One of these boats blew up while docked at Cape Charles killing some of its crew. The explosion was believed by many locals to have been the work of German saboteurs, possibly put ashore by a passing U-Boat, who were believed to be in the area but this was never proven.

When the war ended, the boats were returned to their former owners.

Decline of the oyster industry

Only a few buyboats were built after World War II. This was due to vast improvements to transportation infrastructure in the region during the 1950s when most water-borne commerce moved to highways, and the rapid decline of the Chesapeake Bay oyster industry due to decades of over-harvesting and oyster diseases Haplosporidium nelsoni (MSX) and dermo that decimated the bay's oyster population. By the mid-1980s buyboats had all but vanished from the Chesapeake Bay.[1] Today most oysters harvested from the Chesapeake are hybrid triploids raised in cages in aquaculture operations. Most dredgers who still harvest native oysters bring their catch directly to the docks themselves and seafood is hauled to distant markets in refrigerated trucks.[3]

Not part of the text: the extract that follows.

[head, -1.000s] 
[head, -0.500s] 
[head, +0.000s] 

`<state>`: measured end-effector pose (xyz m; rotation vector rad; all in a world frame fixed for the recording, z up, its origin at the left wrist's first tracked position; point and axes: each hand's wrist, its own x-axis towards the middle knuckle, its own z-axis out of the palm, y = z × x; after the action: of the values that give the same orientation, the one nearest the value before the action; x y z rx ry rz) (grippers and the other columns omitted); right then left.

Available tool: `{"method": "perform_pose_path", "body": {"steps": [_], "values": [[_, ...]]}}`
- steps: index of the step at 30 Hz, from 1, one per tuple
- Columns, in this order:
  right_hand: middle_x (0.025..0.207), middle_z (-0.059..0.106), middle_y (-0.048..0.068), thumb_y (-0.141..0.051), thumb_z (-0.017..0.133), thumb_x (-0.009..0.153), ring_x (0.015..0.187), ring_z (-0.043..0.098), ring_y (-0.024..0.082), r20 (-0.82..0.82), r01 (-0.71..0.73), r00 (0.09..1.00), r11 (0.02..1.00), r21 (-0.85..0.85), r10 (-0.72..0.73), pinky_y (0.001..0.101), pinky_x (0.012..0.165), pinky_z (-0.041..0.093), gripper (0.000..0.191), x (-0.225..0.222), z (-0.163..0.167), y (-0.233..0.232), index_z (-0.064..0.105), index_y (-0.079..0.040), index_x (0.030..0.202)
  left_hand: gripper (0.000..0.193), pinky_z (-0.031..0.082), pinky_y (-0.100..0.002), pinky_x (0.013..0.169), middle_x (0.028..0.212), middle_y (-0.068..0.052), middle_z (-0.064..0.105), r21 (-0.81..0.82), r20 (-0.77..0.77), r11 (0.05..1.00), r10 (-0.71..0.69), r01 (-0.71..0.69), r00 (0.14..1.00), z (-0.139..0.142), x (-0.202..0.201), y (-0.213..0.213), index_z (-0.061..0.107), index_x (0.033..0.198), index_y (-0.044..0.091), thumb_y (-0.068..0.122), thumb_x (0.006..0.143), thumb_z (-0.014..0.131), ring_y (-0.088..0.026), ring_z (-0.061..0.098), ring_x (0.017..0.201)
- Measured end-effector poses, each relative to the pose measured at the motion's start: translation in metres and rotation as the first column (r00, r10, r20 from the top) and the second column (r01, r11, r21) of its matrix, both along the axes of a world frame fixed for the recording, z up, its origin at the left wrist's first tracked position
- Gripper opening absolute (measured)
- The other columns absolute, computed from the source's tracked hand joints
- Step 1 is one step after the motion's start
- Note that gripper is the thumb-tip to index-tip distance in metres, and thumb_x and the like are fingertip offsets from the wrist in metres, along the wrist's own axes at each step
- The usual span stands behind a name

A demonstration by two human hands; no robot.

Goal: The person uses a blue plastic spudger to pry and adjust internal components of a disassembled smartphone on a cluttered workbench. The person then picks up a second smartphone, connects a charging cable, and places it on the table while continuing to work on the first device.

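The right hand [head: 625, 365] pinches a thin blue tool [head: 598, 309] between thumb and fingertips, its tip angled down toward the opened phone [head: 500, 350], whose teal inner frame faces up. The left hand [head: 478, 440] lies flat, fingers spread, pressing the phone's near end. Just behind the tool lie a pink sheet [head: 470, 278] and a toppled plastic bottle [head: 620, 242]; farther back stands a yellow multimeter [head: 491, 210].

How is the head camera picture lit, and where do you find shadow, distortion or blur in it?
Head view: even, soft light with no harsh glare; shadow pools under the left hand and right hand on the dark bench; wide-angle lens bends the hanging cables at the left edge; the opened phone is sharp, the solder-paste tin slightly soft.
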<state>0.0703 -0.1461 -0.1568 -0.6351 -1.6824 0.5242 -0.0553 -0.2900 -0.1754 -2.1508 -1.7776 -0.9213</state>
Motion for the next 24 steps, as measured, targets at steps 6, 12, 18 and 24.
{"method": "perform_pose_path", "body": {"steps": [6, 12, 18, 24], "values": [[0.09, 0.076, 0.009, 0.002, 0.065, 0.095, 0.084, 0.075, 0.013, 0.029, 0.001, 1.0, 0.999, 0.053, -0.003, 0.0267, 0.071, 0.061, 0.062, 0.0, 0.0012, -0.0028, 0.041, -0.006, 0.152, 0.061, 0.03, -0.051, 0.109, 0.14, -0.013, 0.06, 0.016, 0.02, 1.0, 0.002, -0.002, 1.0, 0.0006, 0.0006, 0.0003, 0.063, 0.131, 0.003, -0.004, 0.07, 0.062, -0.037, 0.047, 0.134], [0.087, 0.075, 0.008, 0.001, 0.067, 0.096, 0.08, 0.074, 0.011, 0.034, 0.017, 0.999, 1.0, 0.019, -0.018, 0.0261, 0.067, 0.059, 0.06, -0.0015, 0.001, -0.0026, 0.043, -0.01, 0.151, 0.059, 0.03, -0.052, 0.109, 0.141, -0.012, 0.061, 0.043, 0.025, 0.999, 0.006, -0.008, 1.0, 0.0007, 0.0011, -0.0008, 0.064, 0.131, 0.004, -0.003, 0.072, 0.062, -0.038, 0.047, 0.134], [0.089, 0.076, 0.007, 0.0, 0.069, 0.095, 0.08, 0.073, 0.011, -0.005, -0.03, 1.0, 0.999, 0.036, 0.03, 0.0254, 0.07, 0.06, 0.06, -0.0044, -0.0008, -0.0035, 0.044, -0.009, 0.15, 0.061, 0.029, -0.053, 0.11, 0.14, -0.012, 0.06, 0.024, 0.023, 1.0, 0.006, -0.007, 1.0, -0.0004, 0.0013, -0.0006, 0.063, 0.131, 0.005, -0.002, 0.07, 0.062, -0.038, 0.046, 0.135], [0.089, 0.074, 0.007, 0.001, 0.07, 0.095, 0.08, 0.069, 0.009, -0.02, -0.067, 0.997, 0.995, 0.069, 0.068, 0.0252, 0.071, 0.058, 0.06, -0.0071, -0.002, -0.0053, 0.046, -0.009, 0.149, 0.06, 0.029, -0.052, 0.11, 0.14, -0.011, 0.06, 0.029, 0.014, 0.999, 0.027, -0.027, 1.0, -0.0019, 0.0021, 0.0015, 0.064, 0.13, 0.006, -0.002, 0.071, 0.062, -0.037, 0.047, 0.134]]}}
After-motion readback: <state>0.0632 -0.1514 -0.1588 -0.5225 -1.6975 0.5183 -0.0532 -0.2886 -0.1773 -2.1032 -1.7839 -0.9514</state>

Buyboats in the 21st century

By 2013 only one buyboat operating out of remote Tangier Island was still buying oysters on the Chesapeake Bay, but many of these sturdy but largely obsolete wooden vessels remain afloat. Some were used to dredge crabs into the 1980s, but have since been replaced by smaller Chesapeake Bay deadrise workboats in this role. A few of them were adapted for use in the Chesapeake Bay Menhaden fishery during the 1970s and 80s but have since been retired, and some were used to haul seed oysters to replenish oyster reefs in Virginia and Maryland into the early 2000s. The few boats of this type that are still being operated as commercial fishing vessels in the 21st century are mainly used in the Chesapeake Bay pound net, fishery. Most of the vessels of this type that are still afloat have found completely new lives as museum pieces, yachts, floating classrooms, and dive charter boats, a few in places far from the Chesapeake Bay such as the Florida Keys, the Bahamas, and Belize.

References

  1. 1 2 3 Chowning, Larry S. (July 2, 2012). Urbanna (Images of America series). Arcadia Publishing. p. 127. ISBN 0738592358. Retrieved December 11, 2012.
  2. Mendlowitz, Benjamin (1998). The Guide to Wooden Power Boats. W.W. Norton & Company. p. 164. ISBN 0393046605. Retrieved December 11, 2012.
  3. Sherwood, John (October 1, 1995). Maryland's Vanishing Lives. JHU Press. p. 232. ISBN 0801852498. Retrieved December 11, 2012.